It was only solid sense, British sense, horse sense as they term it in America, and, hearing him speak, Henri realized that fact immediately.
"Splendid!" he exclaimed enthusiastically, for he had a great opinion of the Englishman; "of course that's the thing to do. Well then, I've noticed that there's a road which turns away from this one a little distance ahead, and no doubt there'll be another one breaking away from that one. Let's sprint. A good fast run after life in a camp will be no disadvantage."
As a matter of fact, they were not in such soft condition as one might have anticipated, seeing that they had been confined within the barbed-wire entanglements about Ruhleben for many months past. The keenness and energy of youth, the fact that they had many companions, had helped them to keep their muscles in tolerable order, for games had been possible and football was quite a favourite. Hence a sprint along that road was not beyond them, and, doubling their arms and setting off at a good steady pace, they had soon contrived to put a mile between them and their late prison; then, slowing down a little till they discovered the other road, they turned into it and continued to run, and in a little while were well away from Ruhleben. Half an hour later they turned sharply to their left again, and, alternately running and walking, covered some fifteen miles before the morning dawned. Waiting till they had gained the top of a wooded hill, they plunged into a thick copse which offered cover, and there, as the light came, they lay down on its edge, able to survey the country all about them, feeling tolerably secure, and, let us add, amazingly hungry.
"A farm, I think, and a big one by the look of it. There should be food, and plenty of it, down there," said Jules, moistening his lips and springing eagerly out from the cover into the open.
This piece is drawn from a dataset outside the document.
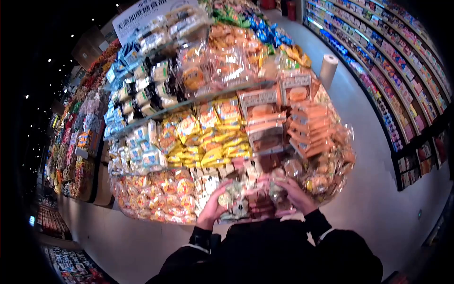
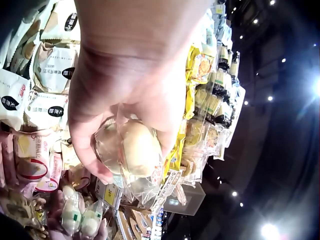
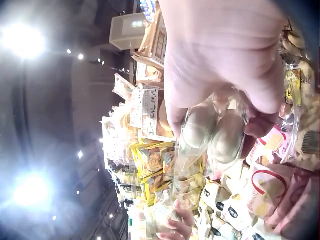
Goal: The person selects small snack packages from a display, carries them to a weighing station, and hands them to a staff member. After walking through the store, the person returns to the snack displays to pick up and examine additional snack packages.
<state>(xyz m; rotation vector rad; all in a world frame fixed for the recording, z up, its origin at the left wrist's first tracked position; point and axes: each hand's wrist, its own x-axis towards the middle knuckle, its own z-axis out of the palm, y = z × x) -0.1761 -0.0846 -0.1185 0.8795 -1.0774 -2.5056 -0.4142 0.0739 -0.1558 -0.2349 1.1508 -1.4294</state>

Indeed, down below them, on that side of the hill where the copse was situated, a scene was spread out than which there could have been none more pleasant in France or in old England, or indeed in any other part of the world. A smiling, wooded landscape stretched into the far distance, broken into plots of neatly tilled fields, and intersected at one point by a river, which, winding between the hills and flowing sluggishly through forest country, disappeared in the distance, carrying on one of its banks the broad track of a railway. In the foreground, perhaps five hundred yards away only, there was that farm to which Jules had pointed—a typical German farm, its outhouses clustered about it, cattle in its yard, and poultry feeding round it. Smoke was issuing from one of the chimneys, and it required no great imagination on the part of those three to visualize the kitchen at the other end of the chimney—a broad, stone-flagged kitchen maybe, with a deep, old-fashioned ingle-nook, and pots and pans about it.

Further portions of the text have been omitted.